—Si Votre Excellence veut raisonner avec moi, elle comprendra que je suis seul en situation de lui rendre cet immense service. Les hommes qui entourent Madame, ont… comment dirais-je?… des scrupules.
Ils considèrent leur fidélité comme supérieure à l'amour de la patrie, amour qui seul a dicté ma démarche. De plus, la guerre de Vendée peut s'éterniser. Finie demain, elle recommencera dans huit jours. Ces paysans bretons sont infatigables. Ils ne connaissent pas le découragement. Puis ils sont bien conduits. Leurs chefs sont des hommes de guerre habiles et braves, que rien ne rebutera. Après la Loire-Inférieure, il faudra dompter le Maine-et-Loire et le Morbihan. Cela n'en finira plus. Tandis que si, grâce à mes conseils, Votre Excellence prend le bon moyen, qui est de supprimer aussitôt la cause de l'agitation… rien de tout cela n'est à craindre. Madame prisonnière, plus de guerre, et la guerre terminée, Votre Excellence fait une grande économie d'hommes et d'argent.

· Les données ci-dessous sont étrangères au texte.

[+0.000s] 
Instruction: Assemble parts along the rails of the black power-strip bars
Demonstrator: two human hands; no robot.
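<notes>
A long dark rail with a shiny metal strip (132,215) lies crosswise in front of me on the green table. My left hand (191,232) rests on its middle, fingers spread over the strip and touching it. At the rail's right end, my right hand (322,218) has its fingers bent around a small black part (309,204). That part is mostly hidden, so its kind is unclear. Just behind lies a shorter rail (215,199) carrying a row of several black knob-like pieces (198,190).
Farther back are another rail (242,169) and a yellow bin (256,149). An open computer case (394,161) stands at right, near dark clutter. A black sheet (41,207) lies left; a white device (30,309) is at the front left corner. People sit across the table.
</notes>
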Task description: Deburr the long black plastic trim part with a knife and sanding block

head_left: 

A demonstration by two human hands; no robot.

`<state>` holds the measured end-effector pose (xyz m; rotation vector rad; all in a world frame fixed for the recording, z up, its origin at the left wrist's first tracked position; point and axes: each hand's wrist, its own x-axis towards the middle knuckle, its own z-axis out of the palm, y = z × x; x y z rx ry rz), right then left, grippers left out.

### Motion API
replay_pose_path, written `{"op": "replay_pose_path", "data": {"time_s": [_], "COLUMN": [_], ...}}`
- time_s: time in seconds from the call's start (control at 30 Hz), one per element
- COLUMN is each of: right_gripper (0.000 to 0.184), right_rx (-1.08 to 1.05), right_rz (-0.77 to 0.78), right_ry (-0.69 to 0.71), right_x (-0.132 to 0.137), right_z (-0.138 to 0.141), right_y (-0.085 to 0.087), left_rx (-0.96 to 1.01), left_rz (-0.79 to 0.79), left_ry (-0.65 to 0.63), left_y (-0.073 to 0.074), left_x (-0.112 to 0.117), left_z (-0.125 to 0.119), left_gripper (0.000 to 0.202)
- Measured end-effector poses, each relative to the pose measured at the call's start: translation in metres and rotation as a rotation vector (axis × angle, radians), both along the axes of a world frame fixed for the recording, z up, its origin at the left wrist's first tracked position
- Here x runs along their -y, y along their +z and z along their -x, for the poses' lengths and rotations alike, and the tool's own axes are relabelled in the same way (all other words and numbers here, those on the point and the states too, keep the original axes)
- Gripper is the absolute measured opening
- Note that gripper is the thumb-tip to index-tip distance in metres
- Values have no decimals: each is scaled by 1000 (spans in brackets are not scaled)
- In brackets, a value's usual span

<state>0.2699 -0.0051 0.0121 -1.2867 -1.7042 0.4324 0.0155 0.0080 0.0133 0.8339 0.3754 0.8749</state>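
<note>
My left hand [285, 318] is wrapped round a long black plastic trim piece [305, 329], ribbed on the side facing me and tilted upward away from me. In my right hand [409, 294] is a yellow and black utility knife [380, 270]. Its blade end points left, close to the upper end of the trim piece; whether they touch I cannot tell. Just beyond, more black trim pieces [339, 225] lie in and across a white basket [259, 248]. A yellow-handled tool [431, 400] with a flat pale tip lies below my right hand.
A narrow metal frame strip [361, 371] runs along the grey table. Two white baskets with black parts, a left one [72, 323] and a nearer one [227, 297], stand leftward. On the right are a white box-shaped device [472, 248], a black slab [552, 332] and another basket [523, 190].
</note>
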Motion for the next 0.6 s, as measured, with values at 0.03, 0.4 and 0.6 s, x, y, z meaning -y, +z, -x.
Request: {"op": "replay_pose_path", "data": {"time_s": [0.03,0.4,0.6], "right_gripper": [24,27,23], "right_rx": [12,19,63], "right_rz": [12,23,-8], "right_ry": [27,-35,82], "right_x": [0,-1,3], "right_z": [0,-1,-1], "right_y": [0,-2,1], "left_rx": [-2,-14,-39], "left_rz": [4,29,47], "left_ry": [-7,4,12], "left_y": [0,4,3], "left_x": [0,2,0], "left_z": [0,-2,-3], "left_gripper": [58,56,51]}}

Est-ce que cela ne vaut pas un million!
Le ministre renouvela le signe affirmatif qu'il avait déjà fait une fois.
—Monsieur, dit-il lentement, je ne peux pas me prononcer du premier coup. Il faut que j'attende, que j'examine. Quand ma décision sera prise, je vous ferai avertir, et…
—Bien, monsieur le ministre.
Il salua jusqu'à terre et sortit à reculons.
L'homme d'État laissa tomber sa tête entre ses mains. Peut-être discutait-il avec sa conscience. C'était un homme d'une intelligence trop supérieure pour ne pas comprendre que ce marché accepté par lui, entacherait sa vie.
La boue qui couvrit Judas, a rejailli sur Ponce-Pilate.
Il ne nous appartient pas de devancer le jugement de l'histoire, bien que nous croyons qu'elle sera sévère.